唯一剩下的,隻有城頭上空那濃密的青煙,展示著剛才這裡曾經發生過的一切。

保山城下,橫七豎八躺倒不少屍體,還有許多傷重之人在地方翻滾爬行。

緬軍在丟下幾百具屍體和上百個重傷之人,任由他們哀嚎和努力向回爬動外,剩餘殘兵已經退到距離城牆三四裡的地方。

從發動進攻到全線潰退,前後不過一炷香的時間,但卻給緬軍攻城部隊造成了巨大的傷亡。

此時在緬軍陣中,莽應龍先前的輕鬆表情已經沒有了,取而代之的隻有凝重。

是的,就是凝重,他沒想到保山城明軍的火力如此之強,在進入到距離城牆兩裡地後就遭到了大量火炮的打擊。

雖然這時代的炮彈不能如同後世那樣爆炸,造成更大的殺傷,可一顆炮彈就能打出一個血胡同,看著也叫人心驚膽戰的。

不過,最關鍵的還是明軍的大炮多啊。

在剛發射那一刻,莽應龍隻聽到轟鳴的炸雷聲把耳朵吵的不舒服,然後就是一連串炸雷,幾乎響成一片,一刻也不曾停歇。

那聲勢,是莽應龍幾十年人生裡的首次,平生僅見。

“明蠻子怎麼會有如此之多的大炮?”

咋舌之餘,莽應龍不可置信的向桑托斯詢問道。

剛才明軍炮火開火之時,桑托斯也被嚇了一跳。

這樣的陣勢,即便是在歐洲大型國戰時也是不曾見過的。

這年頭火器可不便宜,裝備這麼多火器,那許多要多少錢財支持啊。

此時,桑托斯已經被大明的財力折服。

打仗,打的其實都是錢啊。

就剛才那一輪彈雨,消耗的彈丸尚在其次,就是火藥的消耗都是個驚人的數字。

現在,全世界可都還沒有形成工業化,大家都還是用比較原始的人工在生產各種物資。

收回心神,對於莽應龍的問題,桑托斯自然還是要回答的,他輕咳兩聲鎮定心情才說道:“明國的大炮,我看出來了,他們裝備最多的應該是小型鷹炮,加農炮隻有幾門。”

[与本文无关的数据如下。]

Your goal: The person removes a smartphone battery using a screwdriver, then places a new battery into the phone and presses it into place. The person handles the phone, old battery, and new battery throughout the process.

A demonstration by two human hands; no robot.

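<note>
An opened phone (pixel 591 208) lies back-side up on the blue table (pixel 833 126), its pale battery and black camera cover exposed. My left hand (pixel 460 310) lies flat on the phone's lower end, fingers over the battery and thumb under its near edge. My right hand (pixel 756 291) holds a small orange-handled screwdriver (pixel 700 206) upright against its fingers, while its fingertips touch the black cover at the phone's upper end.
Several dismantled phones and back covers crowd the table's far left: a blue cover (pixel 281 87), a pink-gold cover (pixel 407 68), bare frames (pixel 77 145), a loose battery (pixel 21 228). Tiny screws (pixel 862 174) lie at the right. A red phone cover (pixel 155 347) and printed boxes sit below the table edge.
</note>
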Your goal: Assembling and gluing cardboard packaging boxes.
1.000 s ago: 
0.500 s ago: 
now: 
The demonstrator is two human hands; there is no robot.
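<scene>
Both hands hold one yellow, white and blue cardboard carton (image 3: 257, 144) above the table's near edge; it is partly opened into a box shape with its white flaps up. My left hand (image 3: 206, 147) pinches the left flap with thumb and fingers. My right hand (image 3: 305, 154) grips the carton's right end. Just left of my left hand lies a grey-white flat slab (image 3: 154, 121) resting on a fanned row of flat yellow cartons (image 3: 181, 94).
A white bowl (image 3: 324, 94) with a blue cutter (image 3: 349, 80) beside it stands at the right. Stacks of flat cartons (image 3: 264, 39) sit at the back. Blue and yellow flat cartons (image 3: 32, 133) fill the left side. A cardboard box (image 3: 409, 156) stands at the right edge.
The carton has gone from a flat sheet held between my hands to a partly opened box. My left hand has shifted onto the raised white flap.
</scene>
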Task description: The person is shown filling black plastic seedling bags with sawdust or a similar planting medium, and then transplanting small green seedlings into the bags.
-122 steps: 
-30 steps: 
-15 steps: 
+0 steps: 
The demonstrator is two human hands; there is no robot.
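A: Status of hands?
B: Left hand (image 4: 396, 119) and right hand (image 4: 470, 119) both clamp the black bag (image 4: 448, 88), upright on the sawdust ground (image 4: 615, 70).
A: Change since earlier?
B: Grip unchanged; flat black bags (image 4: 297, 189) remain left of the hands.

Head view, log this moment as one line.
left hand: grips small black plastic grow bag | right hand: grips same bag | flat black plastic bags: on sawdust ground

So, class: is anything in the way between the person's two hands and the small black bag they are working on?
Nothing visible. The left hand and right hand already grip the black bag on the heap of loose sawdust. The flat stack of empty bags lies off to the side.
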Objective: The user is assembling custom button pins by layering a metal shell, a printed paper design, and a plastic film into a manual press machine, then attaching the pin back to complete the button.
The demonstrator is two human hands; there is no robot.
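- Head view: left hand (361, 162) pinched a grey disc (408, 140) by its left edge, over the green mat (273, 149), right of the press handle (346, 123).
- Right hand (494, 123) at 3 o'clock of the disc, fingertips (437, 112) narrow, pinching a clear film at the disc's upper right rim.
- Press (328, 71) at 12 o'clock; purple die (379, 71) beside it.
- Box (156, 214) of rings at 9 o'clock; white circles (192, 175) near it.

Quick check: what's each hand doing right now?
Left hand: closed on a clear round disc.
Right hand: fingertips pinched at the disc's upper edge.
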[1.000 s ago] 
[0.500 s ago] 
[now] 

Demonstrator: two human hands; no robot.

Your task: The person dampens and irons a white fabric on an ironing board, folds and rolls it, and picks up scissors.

不得不說,混跡這麼多年,桑托斯也見識過各種場麵,雖然被明軍擁有的數量驚人的火器嚇了一跳,可還是通過炮聲大致算出了明軍的裝備情況。

不算也沒事兒,可算了才叫他心驚。

這眼前小小的一個保山城所擁有的火炮,在歐洲已經達到一個小國的全部火力。

就算是幾個歐洲軍事強國,也要集結幾個精銳軍團才能湊出這麼多火器了。

“小型鷹炮?還有你口中的加農炮,是什麼武器,是不是你帶來的那種大炮?”

莽應龍知道桑托斯已經看出對麵大炮的虛實,馬上追問道。

桑托斯皺眉思考好一會兒,才若有所思道:“我大概明白了,之前就聽說過去大明的商人說過,我們葡萄牙的小型鷹炮被大明獲得,還研究出製造之法,在大明大量生產裝備部隊。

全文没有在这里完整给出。